== Data section ==

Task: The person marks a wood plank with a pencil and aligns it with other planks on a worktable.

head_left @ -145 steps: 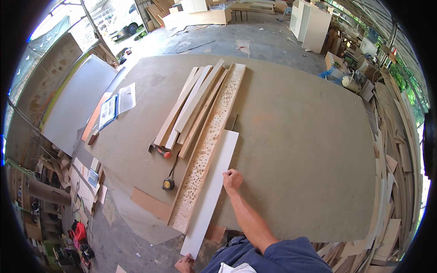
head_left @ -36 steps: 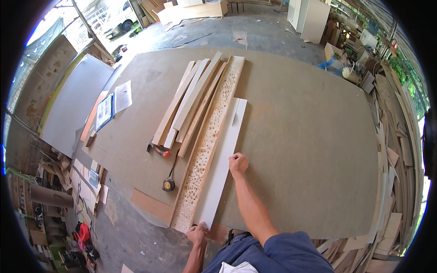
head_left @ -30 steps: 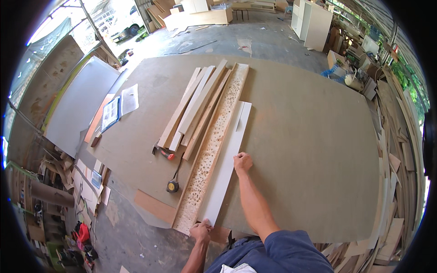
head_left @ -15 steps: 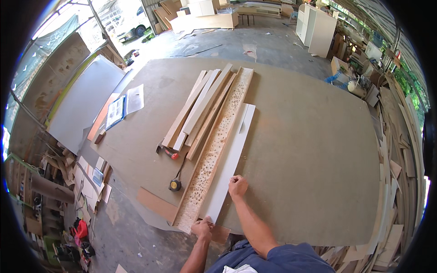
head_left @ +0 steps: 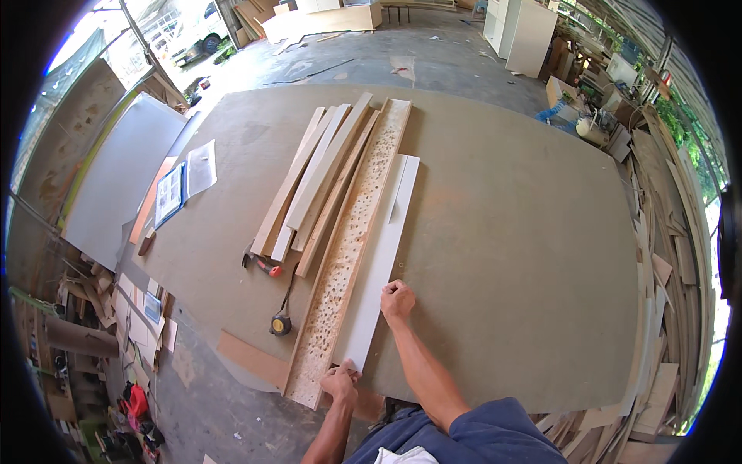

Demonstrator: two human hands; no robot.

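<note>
A long white board [head_left: 384,247] lies lengthwise on the big brown worktable [head_left: 510,232], pressed against a long speckled chipboard strip [head_left: 352,240] on its left. My left hand [head_left: 342,380] grips the near end of the white board at the table's front edge. My right hand [head_left: 397,298] rests with curled fingers on the board's right edge, a little further up.
Several pale wood slats [head_left: 317,182] lie stacked left of the chipboard strip. A red-handled hammer [head_left: 261,264] and a yellow tape measure [head_left: 280,325] sit near them. Papers [head_left: 184,182] lie at the table's left. Scrap boards pile up at the right [head_left: 665,255].
The white board has slid away from me up the table, alongside the chipboard strip. My left hand came up to its near end, and my right hand stayed on its right edge.
</note>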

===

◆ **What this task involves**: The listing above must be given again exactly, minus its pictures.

◆ **Reply to the exercise**:
Task: The person marks a wood plank with a pencil and aligns it with other planks on a worktable.

head_left @ -145 steps: 
head_left @ -36 steps: 
head_left @ -30 steps: 
head_left @ -15 steps: 
head_left @ +0 steps: 

Demonstrator: two human hands; no robot.

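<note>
A long white board [head_left: 384,247] lies lengthwise on the big brown worktable [head_left: 510,232], pressed against a long speckled chipboard strip [head_left: 352,240] on its left. My left hand [head_left: 342,380] grips the near end of the white board at the table's front edge. My right hand [head_left: 397,298] rests with curled fingers on the board's right edge, a little further up.
Several pale wood slats [head_left: 317,182] lie stacked left of the chipboard strip. A red-handled hammer [head_left: 261,264] and a yellow tape measure [head_left: 280,325] sit near them. Papers [head_left: 184,182] lie at the table's left. Scrap boards pile up at the right [head_left: 665,255].
The white board has slid away from me up the table, alongside the chipboard strip. My left hand came up to its near end, and my right hand stayed on its right edge.
</note>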

No further output is required, since the answer is complete.